TASK DETAILS:
Look below for the line holding "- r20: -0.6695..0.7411" and the line holding "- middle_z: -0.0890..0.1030". Transcribe exactly those lines and all lines between them, nothing more.

RECORDED DATA:
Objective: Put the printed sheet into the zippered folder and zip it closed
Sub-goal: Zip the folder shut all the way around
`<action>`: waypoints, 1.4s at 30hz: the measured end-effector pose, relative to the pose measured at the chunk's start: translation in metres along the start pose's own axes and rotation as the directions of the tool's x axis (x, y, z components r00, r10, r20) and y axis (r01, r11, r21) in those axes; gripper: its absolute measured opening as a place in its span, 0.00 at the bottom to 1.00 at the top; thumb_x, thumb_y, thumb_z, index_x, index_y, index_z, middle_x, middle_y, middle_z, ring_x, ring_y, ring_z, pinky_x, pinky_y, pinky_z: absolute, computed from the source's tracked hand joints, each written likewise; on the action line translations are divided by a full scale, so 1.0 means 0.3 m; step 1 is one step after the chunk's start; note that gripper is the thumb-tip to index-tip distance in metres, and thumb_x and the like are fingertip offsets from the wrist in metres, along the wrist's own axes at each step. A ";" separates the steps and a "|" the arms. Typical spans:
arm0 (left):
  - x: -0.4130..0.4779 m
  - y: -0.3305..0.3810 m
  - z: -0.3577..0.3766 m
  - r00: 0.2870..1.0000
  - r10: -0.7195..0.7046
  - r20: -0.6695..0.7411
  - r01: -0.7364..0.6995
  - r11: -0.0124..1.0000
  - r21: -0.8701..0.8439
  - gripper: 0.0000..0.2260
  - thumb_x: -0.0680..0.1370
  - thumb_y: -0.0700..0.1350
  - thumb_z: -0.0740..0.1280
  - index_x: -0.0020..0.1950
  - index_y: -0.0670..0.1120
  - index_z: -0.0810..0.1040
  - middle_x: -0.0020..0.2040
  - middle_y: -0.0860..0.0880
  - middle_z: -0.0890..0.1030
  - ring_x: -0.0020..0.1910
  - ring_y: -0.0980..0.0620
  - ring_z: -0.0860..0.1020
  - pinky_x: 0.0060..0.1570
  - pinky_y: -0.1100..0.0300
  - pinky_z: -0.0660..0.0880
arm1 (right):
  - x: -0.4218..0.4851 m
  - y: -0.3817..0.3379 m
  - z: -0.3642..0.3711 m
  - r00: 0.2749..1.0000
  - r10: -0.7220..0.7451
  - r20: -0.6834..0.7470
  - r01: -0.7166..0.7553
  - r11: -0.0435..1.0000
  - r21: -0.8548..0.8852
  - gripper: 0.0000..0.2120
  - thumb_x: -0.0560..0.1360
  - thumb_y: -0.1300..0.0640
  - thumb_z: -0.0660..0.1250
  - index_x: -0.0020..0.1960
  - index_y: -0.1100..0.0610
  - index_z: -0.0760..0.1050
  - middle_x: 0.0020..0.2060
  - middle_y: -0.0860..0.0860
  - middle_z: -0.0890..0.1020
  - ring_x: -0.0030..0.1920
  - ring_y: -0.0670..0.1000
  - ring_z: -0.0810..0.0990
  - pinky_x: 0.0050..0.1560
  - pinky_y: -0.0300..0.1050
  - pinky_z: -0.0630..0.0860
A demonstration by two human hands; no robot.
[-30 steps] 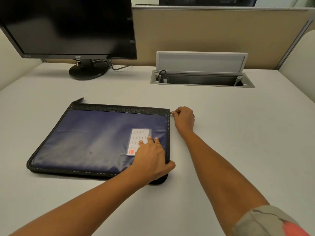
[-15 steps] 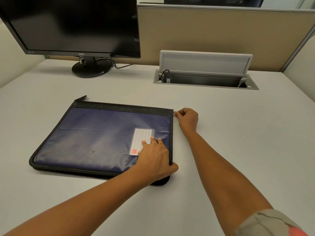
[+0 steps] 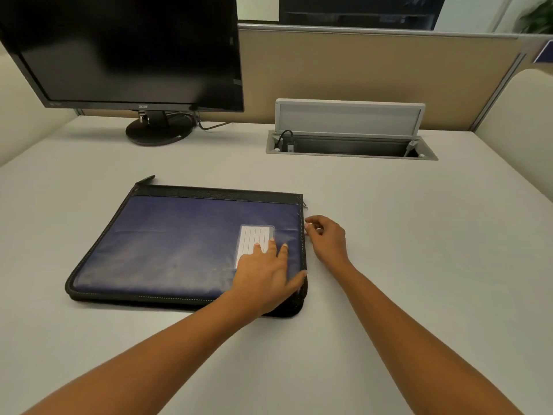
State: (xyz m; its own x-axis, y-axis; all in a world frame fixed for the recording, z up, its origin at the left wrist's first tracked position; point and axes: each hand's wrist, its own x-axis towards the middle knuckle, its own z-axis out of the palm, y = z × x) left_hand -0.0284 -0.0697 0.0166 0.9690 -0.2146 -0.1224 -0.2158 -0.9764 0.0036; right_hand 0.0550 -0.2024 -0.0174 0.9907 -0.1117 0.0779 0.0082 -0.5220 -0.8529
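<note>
A dark blue zippered folder with black edging lies flat on the desk, its zipper run round to the far right corner. The small metal zipper pull sticks out at that corner. My left hand rests flat on the folder's near right part, fingertips on its white lined label. My right hand lies on the desk just right of the folder's edge, a little nearer than the pull, fingers loosely curled and holding nothing. No printed sheet is in view.
A black monitor stands at the back left on its round base. A cable box with its lid raised is set into the desk at the back centre. Partition walls enclose the grey desk.
My right hand has let go of the zipper pull at the far right corner and drawn back toward me along the folder's right edge. My left hand stays pressed on the folder.
</note>
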 end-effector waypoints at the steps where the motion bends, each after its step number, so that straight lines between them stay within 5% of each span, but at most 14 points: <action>1: -0.005 -0.029 0.001 0.998 0.043 -0.047 -0.044 0.999 -0.023 0.28 0.78 0.62 0.48 0.74 0.48 0.59 0.73 0.46 0.64 0.66 0.45 0.69 0.54 0.51 0.72 | -0.024 -0.002 -0.004 1.000 -0.010 -0.003 0.010 1.000 -0.003 0.10 0.76 0.60 0.63 0.55 0.61 0.77 0.51 0.58 0.81 0.46 0.51 0.78 0.48 0.41 0.74; 4: -0.007 -0.148 -0.001 0.984 0.106 -0.140 -0.121 0.988 -0.100 0.18 0.80 0.53 0.53 0.68 0.51 0.68 0.70 0.52 0.69 0.65 0.51 0.71 0.58 0.52 0.71 | -0.094 -0.017 -0.016 0.998 -0.054 -0.023 0.053 0.998 -0.032 0.08 0.76 0.62 0.63 0.53 0.61 0.76 0.52 0.57 0.79 0.44 0.49 0.76 0.46 0.39 0.71; 8: 0.017 -0.350 0.007 0.995 0.009 -0.095 -0.017 0.996 -0.093 0.21 0.79 0.53 0.58 0.71 0.49 0.65 0.74 0.50 0.62 0.74 0.51 0.59 0.71 0.47 0.55 | -0.196 -0.061 0.000 0.982 -0.190 0.020 0.191 0.972 -0.140 0.06 0.74 0.58 0.64 0.51 0.55 0.76 0.52 0.52 0.79 0.52 0.51 0.75 0.55 0.47 0.73; 12: 0.021 -0.505 0.013 0.987 -0.156 0.030 0.158 0.981 -0.113 0.28 0.77 0.61 0.55 0.74 0.52 0.58 0.77 0.49 0.54 0.76 0.49 0.51 0.70 0.37 0.50 | -0.293 -0.099 0.034 0.840 -0.412 0.354 0.520 0.797 -0.308 0.21 0.71 0.40 0.65 0.59 0.48 0.73 0.61 0.47 0.76 0.63 0.49 0.69 0.64 0.54 0.61; 15: 0.019 -0.531 0.022 0.989 -0.137 0.062 0.143 0.985 -0.101 0.28 0.77 0.63 0.53 0.75 0.55 0.54 0.77 0.50 0.53 0.76 0.49 0.51 0.69 0.35 0.49 | -0.306 -0.095 0.039 0.726 -0.344 0.595 0.659 0.595 -0.460 0.32 0.69 0.31 0.58 0.69 0.43 0.62 0.72 0.46 0.63 0.73 0.49 0.57 0.71 0.62 0.47; 19: 0.027 -0.513 0.031 0.995 -0.096 0.017 0.097 0.995 -0.031 0.28 0.78 0.62 0.51 0.75 0.52 0.53 0.77 0.47 0.55 0.75 0.48 0.54 0.72 0.39 0.45 | -0.269 -0.080 0.002 0.683 -0.296 0.667 0.711 0.477 -0.517 0.32 0.72 0.32 0.53 0.72 0.42 0.54 0.75 0.47 0.57 0.75 0.50 0.52 0.72 0.62 0.43; 23: 0.032 -0.473 0.028 0.999 -0.028 -0.034 0.029 0.999 0.033 0.26 0.79 0.60 0.49 0.75 0.50 0.56 0.75 0.45 0.60 0.74 0.51 0.58 0.71 0.42 0.39 | -0.193 -0.046 -0.092 0.676 -0.243 0.695 0.717 0.435 -0.545 0.30 0.74 0.34 0.53 0.73 0.41 0.52 0.75 0.44 0.55 0.75 0.48 0.50 0.72 0.62 0.43; 26: 0.038 -0.428 0.027 0.999 0.030 -0.045 -0.029 1.000 0.011 0.26 0.79 0.61 0.50 0.74 0.51 0.58 0.74 0.46 0.62 0.74 0.52 0.59 0.70 0.41 0.36 | -0.109 -0.021 -0.183 0.692 -0.121 0.712 0.640 0.559 -0.527 0.27 0.76 0.39 0.56 0.72 0.40 0.53 0.75 0.41 0.52 0.75 0.45 0.46 0.72 0.63 0.43; 32: 0.061 -0.352 0.006 0.984 0.179 0.016 -0.178 0.984 -0.021 0.29 0.75 0.64 0.55 0.73 0.54 0.59 0.74 0.47 0.62 0.74 0.54 0.58 0.69 0.37 0.38 | 0.066 0.039 -0.327 0.764 -0.007 0.645 0.529 0.580 -0.620 0.24 0.78 0.48 0.57 0.72 0.41 0.54 0.76 0.44 0.52 0.76 0.50 0.47 0.72 0.64 0.50; 38: 0.082 -0.311 0.001 0.966 0.254 0.054 -0.251 0.967 -0.051 0.32 0.73 0.67 0.58 0.73 0.56 0.59 0.75 0.49 0.60 0.75 0.55 0.56 0.72 0.40 0.42 | 0.133 0.087 -0.324 0.910 -0.018 0.414 0.352 0.562 -0.748 0.22 0.79 0.51 0.58 0.71 0.43 0.59 0.75 0.52 0.56 0.74 0.57 0.53 0.71 0.55 0.59; 42: 0.095 -0.298 0.005 0.988 0.042 -0.151 -0.084 0.957 -0.277 0.24 0.74 0.59 0.64 0.68 0.51 0.69 0.70 0.50 0.69 0.69 0.52 0.66 0.70 0.50 0.58 | 0.069 0.062 -0.246 0.998 -0.007 0.056 0.038 0.826 -0.563 0.19 0.77 0.60 0.60 0.67 0.56 0.68 0.67 0.62 0.66 0.66 0.62 0.64 0.64 0.53 0.65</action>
State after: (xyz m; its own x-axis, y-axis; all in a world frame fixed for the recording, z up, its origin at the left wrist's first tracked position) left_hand 0.0184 0.0115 0.0112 0.9660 -0.2569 0.0293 -0.2543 -0.9232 0.2883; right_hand 0.0657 -0.2769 0.0065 0.9966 -0.0605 0.0553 -0.0325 -0.9111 -0.4110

ANSWER SECTION:
  - r20: -0.6695..0.7411
  - r01: -0.7364..0.6995
  - r11: -0.0124..1.0000
  - r21: -0.8701..0.8439
  - gripper: 0.0000..0.2260
  - thumb_x: -0.0680..0.1370
  - thumb_y: -0.0700..0.1350
  - thumb_z: -0.0740..0.1280
  - index_x: -0.0020..0.1950
  - index_y: -0.0670..0.1120
  - index_z: -0.0810..0.1040
  - middle_x: -0.0020..0.2040
  - middle_y: -0.0860..0.0880
  - middle_z: -0.0890..0.1030

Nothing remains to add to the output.